The Weekly Compilation of Presidential Documents has been replaced by the Daily Compilation of Presidential Documents as of January 29, 2009. The Compilation of Presidential Documents collection is composed of the Daily Compilation of Presidential Documents and its predecessor, the Weekly Compilation of Presidential Documents. It is published by the Office of the Federal Register, National Archives and Records Administration (NARA) under the authority of the Federal Register Act, (44 U.S.C. Ch. 15; 1 CFR part 10).

This collection integrates material from the weekly publication dating from 1993, with Daily Compilation material as published from January 20, 2009 - forward. The website will be updated frequently, as information is released by the White House press office to Federal Register editors.

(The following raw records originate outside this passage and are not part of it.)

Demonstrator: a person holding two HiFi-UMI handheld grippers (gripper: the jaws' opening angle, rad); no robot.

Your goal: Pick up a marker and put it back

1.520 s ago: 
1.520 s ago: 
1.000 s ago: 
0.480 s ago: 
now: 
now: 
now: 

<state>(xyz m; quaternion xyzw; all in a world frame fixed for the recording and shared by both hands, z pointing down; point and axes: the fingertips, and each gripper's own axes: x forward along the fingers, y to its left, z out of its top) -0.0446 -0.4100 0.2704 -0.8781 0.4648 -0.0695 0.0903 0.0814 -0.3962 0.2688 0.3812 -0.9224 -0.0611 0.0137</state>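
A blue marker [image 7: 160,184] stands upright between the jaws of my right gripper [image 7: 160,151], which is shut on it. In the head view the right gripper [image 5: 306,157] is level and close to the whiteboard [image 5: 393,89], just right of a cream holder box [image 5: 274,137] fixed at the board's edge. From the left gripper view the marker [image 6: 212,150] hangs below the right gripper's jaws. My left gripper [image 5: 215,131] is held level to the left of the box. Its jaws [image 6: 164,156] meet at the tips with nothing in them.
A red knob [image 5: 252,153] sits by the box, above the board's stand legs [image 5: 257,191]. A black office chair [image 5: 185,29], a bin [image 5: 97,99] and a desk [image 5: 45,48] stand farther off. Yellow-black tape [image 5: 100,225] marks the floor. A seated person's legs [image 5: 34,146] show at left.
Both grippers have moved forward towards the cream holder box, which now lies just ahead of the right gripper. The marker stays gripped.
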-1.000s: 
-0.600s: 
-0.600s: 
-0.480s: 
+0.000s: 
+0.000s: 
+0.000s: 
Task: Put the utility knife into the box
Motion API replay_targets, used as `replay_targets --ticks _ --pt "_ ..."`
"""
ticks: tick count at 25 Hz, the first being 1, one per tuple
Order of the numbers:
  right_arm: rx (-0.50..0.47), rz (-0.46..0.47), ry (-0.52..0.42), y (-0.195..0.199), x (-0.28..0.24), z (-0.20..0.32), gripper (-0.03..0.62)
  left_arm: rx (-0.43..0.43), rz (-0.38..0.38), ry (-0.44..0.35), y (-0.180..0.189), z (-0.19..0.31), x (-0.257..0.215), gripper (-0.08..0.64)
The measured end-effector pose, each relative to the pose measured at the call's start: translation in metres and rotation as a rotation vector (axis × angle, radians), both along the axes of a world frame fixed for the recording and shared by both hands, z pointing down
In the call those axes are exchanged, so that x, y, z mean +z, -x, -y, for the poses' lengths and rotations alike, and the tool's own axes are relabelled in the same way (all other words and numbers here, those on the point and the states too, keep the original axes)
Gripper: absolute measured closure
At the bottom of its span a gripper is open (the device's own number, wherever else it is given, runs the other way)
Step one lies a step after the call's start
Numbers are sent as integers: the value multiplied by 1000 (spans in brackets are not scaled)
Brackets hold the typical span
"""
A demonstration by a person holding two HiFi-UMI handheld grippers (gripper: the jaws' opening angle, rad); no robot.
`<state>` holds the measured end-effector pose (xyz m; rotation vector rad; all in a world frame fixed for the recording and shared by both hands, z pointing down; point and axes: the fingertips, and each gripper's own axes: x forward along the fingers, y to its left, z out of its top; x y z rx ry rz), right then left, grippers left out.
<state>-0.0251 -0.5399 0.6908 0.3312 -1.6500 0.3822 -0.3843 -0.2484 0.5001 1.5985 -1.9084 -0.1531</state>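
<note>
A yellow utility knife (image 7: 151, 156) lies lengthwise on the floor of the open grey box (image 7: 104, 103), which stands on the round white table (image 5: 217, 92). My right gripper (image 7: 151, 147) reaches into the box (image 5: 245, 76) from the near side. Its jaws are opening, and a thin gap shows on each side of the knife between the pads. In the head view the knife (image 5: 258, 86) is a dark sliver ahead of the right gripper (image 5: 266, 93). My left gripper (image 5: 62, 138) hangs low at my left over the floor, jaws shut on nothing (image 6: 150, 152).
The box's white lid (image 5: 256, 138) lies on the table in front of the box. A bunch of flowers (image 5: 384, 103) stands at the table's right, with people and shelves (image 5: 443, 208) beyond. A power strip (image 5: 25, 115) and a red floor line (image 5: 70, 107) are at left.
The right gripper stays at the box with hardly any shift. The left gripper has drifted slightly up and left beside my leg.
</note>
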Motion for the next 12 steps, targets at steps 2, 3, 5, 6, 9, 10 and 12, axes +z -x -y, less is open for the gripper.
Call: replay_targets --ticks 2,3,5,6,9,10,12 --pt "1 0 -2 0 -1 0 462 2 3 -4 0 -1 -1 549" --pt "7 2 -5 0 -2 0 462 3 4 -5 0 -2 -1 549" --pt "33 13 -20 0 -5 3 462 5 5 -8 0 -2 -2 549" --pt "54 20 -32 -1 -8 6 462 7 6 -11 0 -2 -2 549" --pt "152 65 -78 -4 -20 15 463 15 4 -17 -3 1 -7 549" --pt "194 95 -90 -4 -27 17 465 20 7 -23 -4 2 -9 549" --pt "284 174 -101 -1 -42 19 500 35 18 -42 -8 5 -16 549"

I think the last part is instructive: "The website will be updated frequently, as information is released by the White House press office to Federal Register editors." The fact of the matter still remains that this move to the daily releases has not necessarily made it any easier to monitor the behavior of the president.

Tuesday, January 05, 2010

Riddle Me Some More

For those who do research on the signing statement, the reliable place to go for the longest time has been the "Weekly Compilation of Presidential Documents." It has reliably been tracking everything that happens in the White House (within limits) since 1965, and since 1993 it has been online and searchable. Thus if you are looking for signing statements, all you need to enter is "Statement on Signing," and it will spit out each and every signing statement for that year. That is until the Obama administration.

If you are looking to the Weekly Comp to search out Obama signing statements, don't. As of January 26--just six days after Obama was inaugurated--the Weekly Comps stopped updating online. Instead, everything has seemingly shifted to the "Daily Compilation of Presidential Documents," which you can browse by month, but searching is a different question. If you want to search, you end up searching all government publications, which is not the same as searching one publication by year. So now if you enter "Statement on Signing", you will get your signing statements, but instead you will get all signing statements in the database.

I don't want to sound paranoid, but is it coincidence that trying to track the current president's signing statements just got harder and not easier?